Before the pandemic, mental health among school students was already getting worse. According to the CDC data, students who felt sadness or hopelessness had increased to 40% between 2009-2019. About 66% of lesbian, gay and bisexual students with approximately 47% of the female students reported persistent feelings of sadness or hopelessness. The results also found that lesbian, gay and bisexual students are four times more likely to have attempted suicide than their heterosexual peers.
The most important protective factor for these youth to help reduce the likelihood of health risks, including mental health is connectedness. This refers to the sense of being cared for, supported, and belonging, and can be centered on feeling connected to school, family, such as parents and caregivers, or other important people in a young student’s life. Students who feel connected at school and home are less likely to experience negative health outcomes related to sexual risk, substance use, violence and mental health. Students who felt connectedness at school and home were found to be 66% less likely to experience health risk behaviors and mental health in adulthood.
Schools are a crucial partner in supporting health and wellbeing of students. Programs that promote social emotional learning and emphasize self-awareness, self-management, responsible decision-making as well as focus on safe ways students can help others. Trained mental health professionals, including counselors and support staff in the schools can conduct mental health screenings, identify students in crisis and who need intervention.

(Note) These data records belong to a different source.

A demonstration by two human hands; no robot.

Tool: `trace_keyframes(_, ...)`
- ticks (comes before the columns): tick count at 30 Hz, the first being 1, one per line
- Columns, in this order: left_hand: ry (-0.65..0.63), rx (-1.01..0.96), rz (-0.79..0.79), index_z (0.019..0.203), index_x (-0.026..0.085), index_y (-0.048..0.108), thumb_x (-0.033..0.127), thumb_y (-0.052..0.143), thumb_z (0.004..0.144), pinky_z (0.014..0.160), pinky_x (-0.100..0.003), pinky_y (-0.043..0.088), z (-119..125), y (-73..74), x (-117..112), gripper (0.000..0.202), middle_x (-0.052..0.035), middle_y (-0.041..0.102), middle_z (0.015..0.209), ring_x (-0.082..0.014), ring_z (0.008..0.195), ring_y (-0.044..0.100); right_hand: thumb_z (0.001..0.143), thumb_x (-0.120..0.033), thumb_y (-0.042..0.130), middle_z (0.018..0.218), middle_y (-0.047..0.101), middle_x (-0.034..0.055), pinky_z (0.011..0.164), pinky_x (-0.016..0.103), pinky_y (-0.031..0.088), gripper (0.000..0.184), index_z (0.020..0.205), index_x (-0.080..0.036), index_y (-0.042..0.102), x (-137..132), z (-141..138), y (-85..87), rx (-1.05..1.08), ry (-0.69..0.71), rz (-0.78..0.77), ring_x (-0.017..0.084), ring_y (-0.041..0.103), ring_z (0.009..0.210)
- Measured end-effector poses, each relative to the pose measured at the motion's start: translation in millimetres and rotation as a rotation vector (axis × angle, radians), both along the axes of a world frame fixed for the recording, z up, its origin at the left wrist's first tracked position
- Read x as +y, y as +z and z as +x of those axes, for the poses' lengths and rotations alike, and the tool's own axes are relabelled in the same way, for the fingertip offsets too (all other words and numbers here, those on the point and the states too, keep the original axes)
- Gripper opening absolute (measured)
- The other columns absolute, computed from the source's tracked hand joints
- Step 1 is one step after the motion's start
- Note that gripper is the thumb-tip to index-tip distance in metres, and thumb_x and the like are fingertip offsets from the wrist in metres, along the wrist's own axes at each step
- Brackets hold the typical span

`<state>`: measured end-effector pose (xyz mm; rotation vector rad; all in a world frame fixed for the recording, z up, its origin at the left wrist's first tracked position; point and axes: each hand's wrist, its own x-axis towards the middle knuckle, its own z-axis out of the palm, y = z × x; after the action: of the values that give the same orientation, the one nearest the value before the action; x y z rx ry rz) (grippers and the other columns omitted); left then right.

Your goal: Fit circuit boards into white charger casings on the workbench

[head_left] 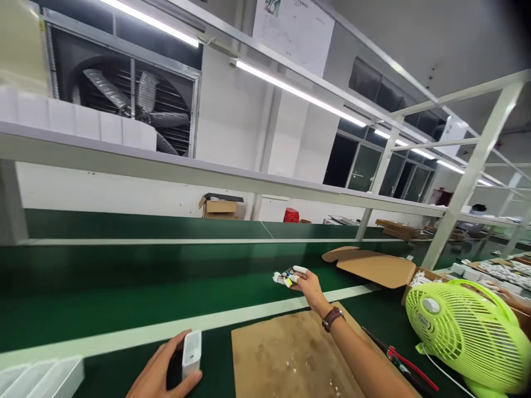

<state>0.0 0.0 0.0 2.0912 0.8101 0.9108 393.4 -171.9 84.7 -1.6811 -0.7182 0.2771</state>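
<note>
Near the bottom edge my left hand (pixel 160 367) is closed around a white plastic charger housing (pixel 191 354), held upright with an opening showing in its end. My right hand (pixel 309 284), with white covers on thumb and finger, pinches a small circuit board (pixel 286 276) carrying yellow, blue and white parts. It holds the board over the green bench surface, beyond a stained brown cardboard sheet (pixel 282 354). The two hands are well apart.
A green fan (pixel 464 331) stands at the right, with red-handled pliers (pixel 409 365) beside it. Behind lies an open cardboard box (pixel 373 266) of white parts. White trays (pixel 43 378) sit at lower left. A shelf beam (pixel 249 179) crosses above. Another person's hand (pixel 498 290) is at far right.
</note>
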Motion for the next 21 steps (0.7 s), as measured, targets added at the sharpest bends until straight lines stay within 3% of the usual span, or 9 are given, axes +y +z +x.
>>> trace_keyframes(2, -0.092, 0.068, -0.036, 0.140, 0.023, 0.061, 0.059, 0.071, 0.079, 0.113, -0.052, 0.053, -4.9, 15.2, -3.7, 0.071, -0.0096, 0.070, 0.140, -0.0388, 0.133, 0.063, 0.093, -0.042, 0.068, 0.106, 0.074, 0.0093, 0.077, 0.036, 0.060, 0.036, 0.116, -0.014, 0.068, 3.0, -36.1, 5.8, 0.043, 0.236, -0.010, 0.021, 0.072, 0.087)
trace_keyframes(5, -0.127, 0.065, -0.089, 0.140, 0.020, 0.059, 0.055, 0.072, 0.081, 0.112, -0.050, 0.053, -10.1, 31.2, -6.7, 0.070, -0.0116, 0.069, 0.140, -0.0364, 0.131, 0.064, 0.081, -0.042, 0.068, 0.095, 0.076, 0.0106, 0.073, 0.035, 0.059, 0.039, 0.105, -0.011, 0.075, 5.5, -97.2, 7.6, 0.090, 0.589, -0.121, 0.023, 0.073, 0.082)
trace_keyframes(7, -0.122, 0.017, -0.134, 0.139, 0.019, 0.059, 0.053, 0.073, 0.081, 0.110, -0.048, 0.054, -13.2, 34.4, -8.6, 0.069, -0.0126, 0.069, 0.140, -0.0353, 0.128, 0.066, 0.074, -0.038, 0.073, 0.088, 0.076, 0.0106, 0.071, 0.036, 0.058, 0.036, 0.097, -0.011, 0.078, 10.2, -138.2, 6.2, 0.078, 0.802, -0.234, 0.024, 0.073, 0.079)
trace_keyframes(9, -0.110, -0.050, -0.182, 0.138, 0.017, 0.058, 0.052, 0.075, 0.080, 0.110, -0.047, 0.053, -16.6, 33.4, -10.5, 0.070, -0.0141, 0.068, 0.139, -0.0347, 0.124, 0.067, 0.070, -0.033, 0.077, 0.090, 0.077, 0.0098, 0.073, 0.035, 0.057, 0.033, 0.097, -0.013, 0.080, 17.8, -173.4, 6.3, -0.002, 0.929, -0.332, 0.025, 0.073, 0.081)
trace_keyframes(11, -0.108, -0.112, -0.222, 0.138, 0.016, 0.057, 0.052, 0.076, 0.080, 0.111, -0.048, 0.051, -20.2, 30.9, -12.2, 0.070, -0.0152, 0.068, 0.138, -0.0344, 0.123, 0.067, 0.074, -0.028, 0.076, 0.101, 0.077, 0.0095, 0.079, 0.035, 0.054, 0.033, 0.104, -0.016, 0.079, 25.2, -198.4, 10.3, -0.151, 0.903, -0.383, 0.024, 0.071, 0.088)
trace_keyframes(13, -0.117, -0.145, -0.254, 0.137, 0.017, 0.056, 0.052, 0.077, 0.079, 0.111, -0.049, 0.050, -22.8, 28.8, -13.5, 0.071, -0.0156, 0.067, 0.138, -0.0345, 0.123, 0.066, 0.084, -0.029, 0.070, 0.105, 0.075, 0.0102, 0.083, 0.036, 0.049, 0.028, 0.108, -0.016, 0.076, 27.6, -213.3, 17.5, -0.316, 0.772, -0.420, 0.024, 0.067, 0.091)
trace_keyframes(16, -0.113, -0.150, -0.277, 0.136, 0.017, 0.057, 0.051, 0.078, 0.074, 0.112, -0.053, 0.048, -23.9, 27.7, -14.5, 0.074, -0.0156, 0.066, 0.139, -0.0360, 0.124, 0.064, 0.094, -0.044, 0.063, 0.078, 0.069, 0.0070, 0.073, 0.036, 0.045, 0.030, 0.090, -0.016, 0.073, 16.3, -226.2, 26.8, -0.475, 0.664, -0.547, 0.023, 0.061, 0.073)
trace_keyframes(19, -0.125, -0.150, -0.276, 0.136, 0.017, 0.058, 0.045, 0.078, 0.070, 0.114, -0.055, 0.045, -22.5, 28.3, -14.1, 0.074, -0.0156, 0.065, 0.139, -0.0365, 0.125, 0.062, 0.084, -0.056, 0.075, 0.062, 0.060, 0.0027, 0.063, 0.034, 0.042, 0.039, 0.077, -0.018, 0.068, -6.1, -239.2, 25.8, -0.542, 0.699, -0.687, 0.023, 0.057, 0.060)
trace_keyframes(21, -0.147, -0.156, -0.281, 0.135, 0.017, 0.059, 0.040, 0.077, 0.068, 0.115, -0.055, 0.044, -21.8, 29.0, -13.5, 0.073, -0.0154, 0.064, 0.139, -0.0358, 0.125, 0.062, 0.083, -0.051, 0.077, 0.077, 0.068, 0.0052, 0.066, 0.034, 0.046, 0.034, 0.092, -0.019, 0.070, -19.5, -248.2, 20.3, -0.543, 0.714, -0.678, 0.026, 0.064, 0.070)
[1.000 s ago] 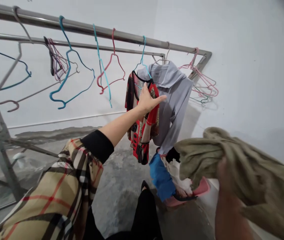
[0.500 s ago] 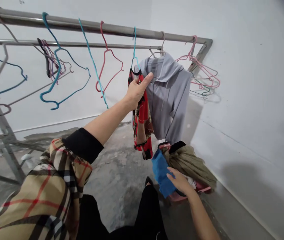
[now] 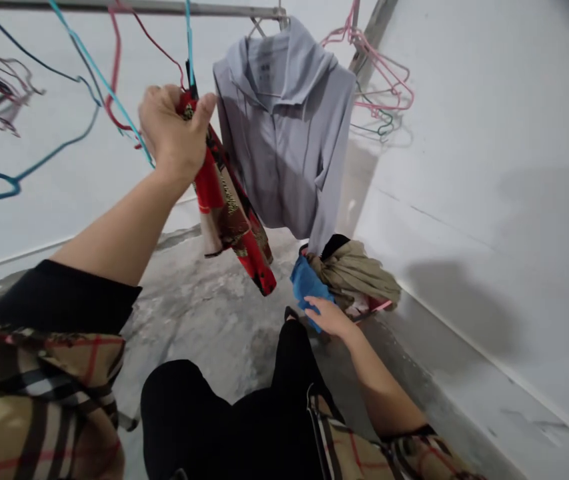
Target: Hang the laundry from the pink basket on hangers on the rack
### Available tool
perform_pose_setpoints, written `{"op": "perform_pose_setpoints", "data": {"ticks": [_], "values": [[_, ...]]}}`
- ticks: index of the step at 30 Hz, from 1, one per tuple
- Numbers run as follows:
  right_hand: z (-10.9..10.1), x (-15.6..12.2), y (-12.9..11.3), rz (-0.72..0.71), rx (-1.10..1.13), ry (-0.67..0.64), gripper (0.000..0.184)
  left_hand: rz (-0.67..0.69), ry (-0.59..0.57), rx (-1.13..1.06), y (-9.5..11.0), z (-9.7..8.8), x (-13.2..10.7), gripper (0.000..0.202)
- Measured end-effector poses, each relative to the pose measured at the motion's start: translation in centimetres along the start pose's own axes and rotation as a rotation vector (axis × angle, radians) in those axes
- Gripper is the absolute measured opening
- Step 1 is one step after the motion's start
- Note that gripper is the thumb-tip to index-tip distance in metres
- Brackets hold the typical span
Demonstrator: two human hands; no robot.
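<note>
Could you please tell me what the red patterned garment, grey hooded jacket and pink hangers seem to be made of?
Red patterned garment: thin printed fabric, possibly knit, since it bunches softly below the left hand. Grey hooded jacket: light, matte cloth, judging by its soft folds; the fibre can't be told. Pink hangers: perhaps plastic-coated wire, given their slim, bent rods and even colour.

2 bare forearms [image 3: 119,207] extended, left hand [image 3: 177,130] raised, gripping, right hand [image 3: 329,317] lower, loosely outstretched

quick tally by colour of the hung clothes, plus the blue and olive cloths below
Red patterned top: 1
Grey hooded top: 1
Blue cloth: 1
Olive cloth: 1
Total: 4
</note>
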State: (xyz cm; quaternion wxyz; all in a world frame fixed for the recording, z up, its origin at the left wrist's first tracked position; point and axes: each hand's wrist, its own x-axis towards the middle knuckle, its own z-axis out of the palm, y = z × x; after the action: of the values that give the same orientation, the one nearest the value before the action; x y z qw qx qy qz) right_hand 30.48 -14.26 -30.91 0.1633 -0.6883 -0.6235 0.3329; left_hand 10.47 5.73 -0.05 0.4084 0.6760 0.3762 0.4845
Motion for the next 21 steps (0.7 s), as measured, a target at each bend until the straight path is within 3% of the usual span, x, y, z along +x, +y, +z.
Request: {"op": "perform_pose_setpoints", "data": {"ticks": [3, 5, 10, 12, 16, 19, 21], "values": [[0.5, -0.3, 0.1, 0.002, 0.012, -0.012, 0.047, -0.019, -0.07, 0.063, -1.2, 1.0, -2.0, 0.049], [0.6, -0.4, 0.1, 0.004, 0.016, -0.018, 0.046, 0.021, -0.091, 0.142, -1.4, 0.6, -2.4, 0.048], [0.5, -0.5, -0.3, -0.021, 0.017, -0.021, 0.048, 0.34, 0.116, 0.586, -1.7, -1.7, -1.5, 0.044], [0.4, -0.3, -0.7, -0.039, 0.053, 0.003, 0.053, 0.382, 0.109, 0.708, -2.7, -1.5, -2.1, 0.042], [0.9, 0.4, -2.6, -0.118, 0.363, 0.18, 0.084, 0.262, -0.052, 0.692, -4.9, 1.1, -6.1, 0.039], [1.8, 0.7, -4.8, -0.212, 0.495, 0.238, 0.109, 0.06, -0.274, 0.466, -4.8, 3.9, -10.8, 0.042], [2.3, 0.6, -6.2, -0.286, 0.531, 0.202, 0.112, -0.014, -0.424, 0.231, -3.8, 5.6, -13.9, 0.046]]}}
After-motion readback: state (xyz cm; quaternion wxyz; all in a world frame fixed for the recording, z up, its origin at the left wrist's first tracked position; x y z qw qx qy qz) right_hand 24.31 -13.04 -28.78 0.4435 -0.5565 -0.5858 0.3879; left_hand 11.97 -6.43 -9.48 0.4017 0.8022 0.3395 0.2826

“New CDC data illuminate youth mental health threats during the Covid-19 pandemic” Centers for Disease Control and Prevention, 31 March 2022, https://www.cdc.gov/media/releases/2022/p0331-youth-mental-health-covid-19.html. Accessed 4 Aug. 2022.
“Mental Health Among Adolescents” Centers for Disease Control and Prevention, https://www.cdc.gov/nchhstp/newsroom/docs/factsheets/dash-mental-health.pdf. Accessed 4 Aug. 2022.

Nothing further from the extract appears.